O alerta foi emitido nesta manhã pela Agência da ONU para Refugiados Palestinos (UNRWA). Israel não permite a entrada de combustível para Gaza, sob a alegação de que poderia servir para abastecer o Hamas. Por isso, as autoridades de Israel têm feito apenas concessões limitadas.

“A UNRWA recebeu hoje pouco mais de 23.000 litros de combustível para a Faixa de Gaza sitiada. As autoridades israelenses restringiram o uso desse combustível apenas para transportar a pequena ajuda vinda do Egito”, disse a entidade.

“Esse combustível não pode ser usado para a resposta humanitária geral, inclusive para instalações médicas e de água ou para o trabalho da UNRWA”, alertaram.

“É terrível que o combustível continue a ser usado como arma de guerra. Nas últimas cinco semanas, a UNRWA tem implorado para conseguir combustível para apoiar a operação humanitária em Gaza. Isso paralisa seriamente nosso trabalho e a prestação de assistência às comunidades palestinas em Gaza”, explica a entidade.

Segundo a agência,”até o final do dia de hoje, cerca de 70% das pessoas em Gaza não terão água limpa”.

” Os principais serviços, incluindo usinas de dessalinização de água, tratamento de esgoto e hospitais, deixaram de funcionar”, completou.

Na avaliação da entidade, ter combustível apenas para caminhões não salvará mais vidas. “Esperar mais tempo custará vidas”, disse. “É necessário muito mais combustível. Precisamos de 160.000 litros de combustível todos os dias para operações humanitárias básicas”, explica a agência.

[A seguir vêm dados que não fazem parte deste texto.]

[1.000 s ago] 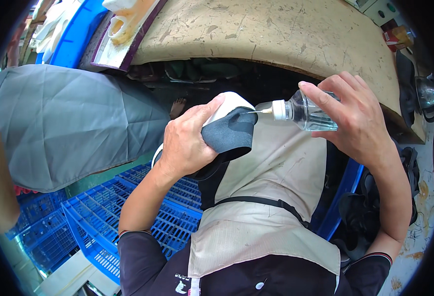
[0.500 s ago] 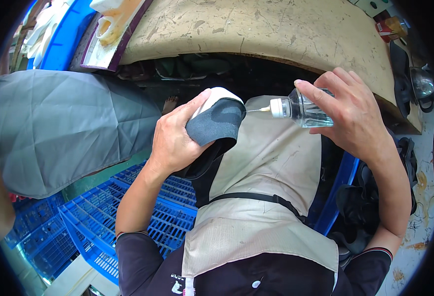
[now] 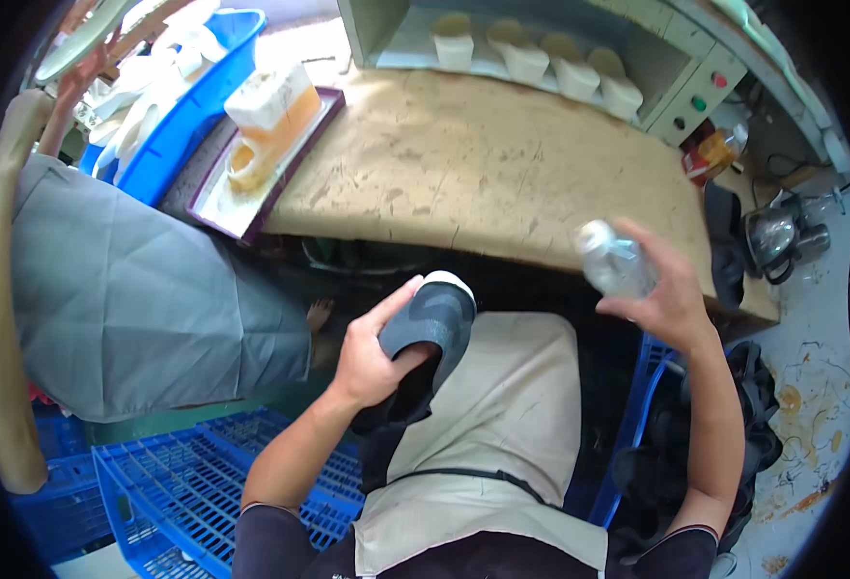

“Peço às autoridades israelenses que autorizem imediatamente a entrega da quantidade necessária de combustível, conforme exigido pelo direito humanitário internacional”, completou a ONU.

ONU fala em carnificina

Numa outra declaração, o chefe da Operação Humanitária da ONU, Martin Griffiths, descreveu a situação dos palestinos de “carnificina que atinge novos níveis de horror a cada dia. “O mundo continua a assistir, em estado de choque, a hospitais sendo atacados, bebês prematuros morrendo e uma população inteira sendo privada dos meios básicos de sobrevivência”, alertou.

“Não se pode permitir que isso continue”, insistiu. “As partes em conflito devem respeitar a lei humanitária internacional, concordar com um cessar-fogo humanitário e interromper os combates”, completou.